1. The campaign should rest on a credible and useful body of knowledge and a clear, crisp template, which should be presented through a handbook. The handbook should be produced in and through specific exercises:

    1. There has to be a proper definition for the ‘Rights’ – Individual Forest Rights (IFR), Community Forest Rights (CFR) and Development Rights. A consensus can be arrived at if a ‘write-shop’ of departments, Tribal Leaders, NGO activists from the State, researchers, invitees from  KIRTADS and the rest of the country, and the concerned officials of the Government of India can come together to develop clear definitions with reference to orders and regulations of other states and case studies and develop a clear definition. They can also develop the protocols on processes and procedures and indicate acceptable evidence.
    2. The content of the handbook should also draw upon the existing experiences and views of the tribal people communities who enjoy the benefits of the FRA. A short research exercise focusing on particular communities where FRA has been successfully implemented – especially Malakkappara–which will collect narratives and experiences at the practical level – should be undertaken by a team of researchers from interested universities and research centres.
    3. The handbook should draw upon the outputs from (a) and (b) and could be produced in a workshop held at KILA or CDS, where all involved in these exercises could converge again. This handbook must be made available in all tribal languages. Also, a separate version of the handbook for training officials should be made available.

2. The second step would be the creation of local ‘Facilitation Teams’ consisting of highly-trained Community Resource Persons from among the tribal communities. These resource persons could include students of Law, social work, etc., and activists of accredited NGOs with experience in the implementation of FRA. Tribal promoters and middle-level officers of tribal and forest departments could work with the Facilitation Teams.

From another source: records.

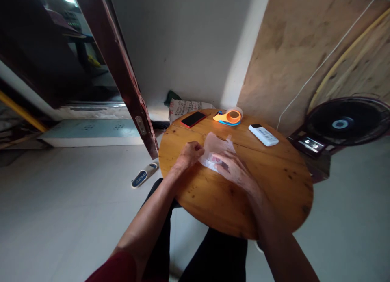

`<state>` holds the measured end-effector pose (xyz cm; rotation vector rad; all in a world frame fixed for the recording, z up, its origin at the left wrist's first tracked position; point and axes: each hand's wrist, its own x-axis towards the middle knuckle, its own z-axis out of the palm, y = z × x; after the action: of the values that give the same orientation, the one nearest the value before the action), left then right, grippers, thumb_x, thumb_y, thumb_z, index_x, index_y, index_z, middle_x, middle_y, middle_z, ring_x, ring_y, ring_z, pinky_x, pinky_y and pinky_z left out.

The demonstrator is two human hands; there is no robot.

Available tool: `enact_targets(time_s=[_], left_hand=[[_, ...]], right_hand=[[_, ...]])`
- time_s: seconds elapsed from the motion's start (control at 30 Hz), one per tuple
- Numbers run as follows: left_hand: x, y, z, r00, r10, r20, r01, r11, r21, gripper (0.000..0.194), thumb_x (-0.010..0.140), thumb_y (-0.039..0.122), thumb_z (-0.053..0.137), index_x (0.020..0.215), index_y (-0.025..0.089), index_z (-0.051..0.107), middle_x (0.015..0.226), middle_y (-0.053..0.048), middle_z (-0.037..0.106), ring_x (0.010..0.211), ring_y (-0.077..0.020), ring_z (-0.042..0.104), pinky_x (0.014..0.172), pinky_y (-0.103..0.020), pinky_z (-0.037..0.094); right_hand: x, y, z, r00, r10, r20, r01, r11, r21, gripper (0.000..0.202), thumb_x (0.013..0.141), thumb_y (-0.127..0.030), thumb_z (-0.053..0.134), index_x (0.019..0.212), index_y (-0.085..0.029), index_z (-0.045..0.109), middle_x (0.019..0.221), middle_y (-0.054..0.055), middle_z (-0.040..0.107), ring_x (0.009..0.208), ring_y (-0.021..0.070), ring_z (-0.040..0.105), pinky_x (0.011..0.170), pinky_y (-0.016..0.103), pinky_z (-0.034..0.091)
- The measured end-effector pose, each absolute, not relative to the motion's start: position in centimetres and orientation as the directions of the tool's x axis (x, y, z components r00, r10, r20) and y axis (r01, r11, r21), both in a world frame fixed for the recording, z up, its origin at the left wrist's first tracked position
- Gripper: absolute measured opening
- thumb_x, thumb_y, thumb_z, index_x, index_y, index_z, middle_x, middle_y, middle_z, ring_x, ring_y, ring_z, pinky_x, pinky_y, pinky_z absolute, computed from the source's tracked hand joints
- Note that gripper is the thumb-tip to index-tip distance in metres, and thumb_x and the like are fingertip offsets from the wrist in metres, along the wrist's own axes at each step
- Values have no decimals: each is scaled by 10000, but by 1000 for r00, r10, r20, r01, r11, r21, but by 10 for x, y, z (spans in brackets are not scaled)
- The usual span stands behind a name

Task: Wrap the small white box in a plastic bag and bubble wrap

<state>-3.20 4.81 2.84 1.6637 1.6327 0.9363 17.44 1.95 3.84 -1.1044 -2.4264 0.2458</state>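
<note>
A crumpled, translucent pinkish-white plastic bag (pixel 215 144) lies on the round wooden table (pixel 274 184). At its left edge my left hand (pixel 191 153) is closed, thumb and fingers pinched together on the plastic. My right hand (pixel 232 167) rests over the bag's right side, its fingers stretched out and apart, with the fingertips on the plastic. Something small and reddish shows through under those fingers, too unclear to name. Beyond the bag stands an orange and blue tape dispenser (pixel 224 118) with a roll of tape.
A phone with a red edge (pixel 193 119) lies at the table's far left, and a white handheld device (pixel 263 135) at the right. A black fan (pixel 338 123) stands right of the table. Left are an open door (pixel 122 62) and a slipper (pixel 144 175) on the floor.
</note>
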Motion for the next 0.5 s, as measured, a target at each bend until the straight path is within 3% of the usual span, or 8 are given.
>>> enact_targets(time_s=[0.2,0.4,0.5], left_hand=[[-5,35,36,115,992,59,477,-107,872,165,733,253,561,757,128,666,609,21,572,559,-84,465,503,-194,328],[-13,22,48,225,973,52,422,-145,895,239,764,257,523,833,137,717,687,-3,636,608,-104,520,538,-203,369],[-21,17,52,301,952,60,447,-196,873,254,739,214,530,891,167,728,742,1,663,659,-123,560,574,-205,405]], right_hand=[[171,16,44,-552,779,298,696,627,-350,189,845,-244,554,1010,-206,638,1011,71,670,959,220,604,856,331,456],[172,19,40,-449,840,305,734,541,-410,436,790,-277,616,1209,-186,537,1145,99,666,1020,253,617,853,348,462],[172,19,39,-443,847,294,732,531,-426,446,794,-283,617,1223,-189,536,1155,99,668,1024,254,623,849,350,467]])
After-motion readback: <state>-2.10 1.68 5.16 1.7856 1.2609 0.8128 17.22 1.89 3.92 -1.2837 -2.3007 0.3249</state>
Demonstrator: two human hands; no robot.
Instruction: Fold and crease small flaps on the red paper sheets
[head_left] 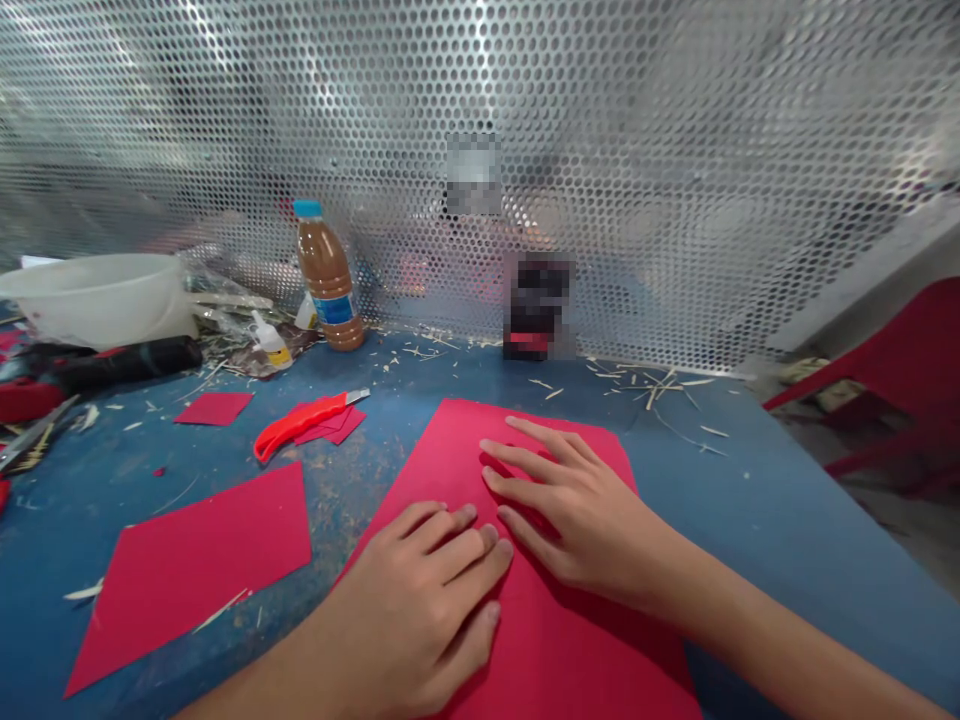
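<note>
A large sheet of red paper (592, 665) lies on the blue table in front of me. My left hand (439, 590) rests on its left part, palm down, fingers slightly bent and apart. On the sheet's upper middle is my right hand (562, 495), with its fingers spread. Neither hand holds anything. To the left lies a smaller red sheet (210, 570). Beyond it, an orange utility knife (307, 420) with its blade out lies partly over small red paper pieces (341, 428).
At the back left stand a bottle of brown liquid (326, 280), a small glue bottle (270, 340) and a white basin (105, 295). A black-and-red tool (127, 365) and scissors (34, 440) lie left. A perforated metal panel (375, 120) rises behind; a red chair (892, 390) stands right.
</note>
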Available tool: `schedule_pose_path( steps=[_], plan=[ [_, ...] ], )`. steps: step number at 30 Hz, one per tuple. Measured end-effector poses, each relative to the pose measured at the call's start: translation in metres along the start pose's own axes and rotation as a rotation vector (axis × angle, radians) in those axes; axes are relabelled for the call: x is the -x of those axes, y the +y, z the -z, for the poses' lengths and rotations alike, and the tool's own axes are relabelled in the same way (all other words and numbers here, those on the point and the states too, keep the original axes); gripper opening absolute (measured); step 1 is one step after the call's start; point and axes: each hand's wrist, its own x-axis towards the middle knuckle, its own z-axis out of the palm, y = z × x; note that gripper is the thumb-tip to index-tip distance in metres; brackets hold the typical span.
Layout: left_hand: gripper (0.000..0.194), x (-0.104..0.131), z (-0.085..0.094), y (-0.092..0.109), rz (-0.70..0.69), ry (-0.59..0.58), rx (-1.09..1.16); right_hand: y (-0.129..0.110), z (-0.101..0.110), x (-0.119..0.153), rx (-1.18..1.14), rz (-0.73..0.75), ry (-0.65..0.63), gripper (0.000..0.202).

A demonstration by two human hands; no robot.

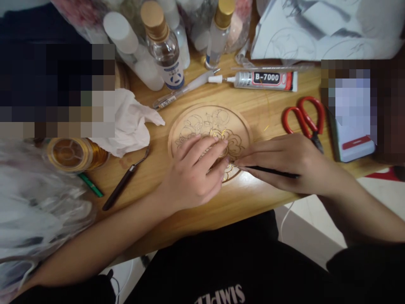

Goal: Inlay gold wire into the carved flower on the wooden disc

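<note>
A round wooden plate [202, 110] with a raised rim lies on the table, drawn with dark floral outlines; gold lines follow part of the pattern. My left hand [201, 171] rests over its lower middle, fingers spread and lying flat on the surface. From the right, my right hand [281, 162] pinches a thin black tool [272, 170], its tip at the plate's lower right edge beside my left fingertips. My left hand hides part of the drawing.
Red-handled scissors [305, 116] and a phone [354, 122] lie to the right. Behind the plate are a glue tube [265, 80], a pen [186, 89] and bottles [164, 50]. Crumpled tissue [131, 122], a wire spool [68, 154] and a dark-handled hook tool [122, 185] are left.
</note>
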Motion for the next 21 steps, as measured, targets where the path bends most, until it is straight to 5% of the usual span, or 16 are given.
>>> schedule_pose_path(
  steps=[9, 21],
  plan=[
    [0.018, 0.000, -0.002, 0.002, -0.020, 0.045, -0.058, -0.013, 0.000, 0.004, -0.076, -0.141, 0.086, 0.014],
    [0.018, 0.000, -0.003, 0.003, -0.051, 0.083, -0.128, -0.070, -0.061, 0.015, -0.136, -0.807, 0.701, 0.005]
  ],
)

3. Drawn mostly from among the tribal people, the Facilitation Teams must be brought together to brainstorm to devise appropriate modes of communication for the circulation of the materials in the handbook that are acceptable to the tribal peoples and do not repeat the mistakes of the currently existing modes of communication in local governance.

4. The first step of the campaign, undertaken by the Facilitation Teams, should be careful and detailed documentation of community rights enjoyed historically by different tribal groups, with the aim of capturing their nature, scope, and diversity in a rigorous manner.

5. Concurrently, a study preferably by an expert agency like IRMA, with the help of FRA activists with experience in Kerala, and researchers on FRA in Kerala from tribal communities, could be done on NTFP collection to bring about transparency, efficiency, value addition and improved marketing including branding.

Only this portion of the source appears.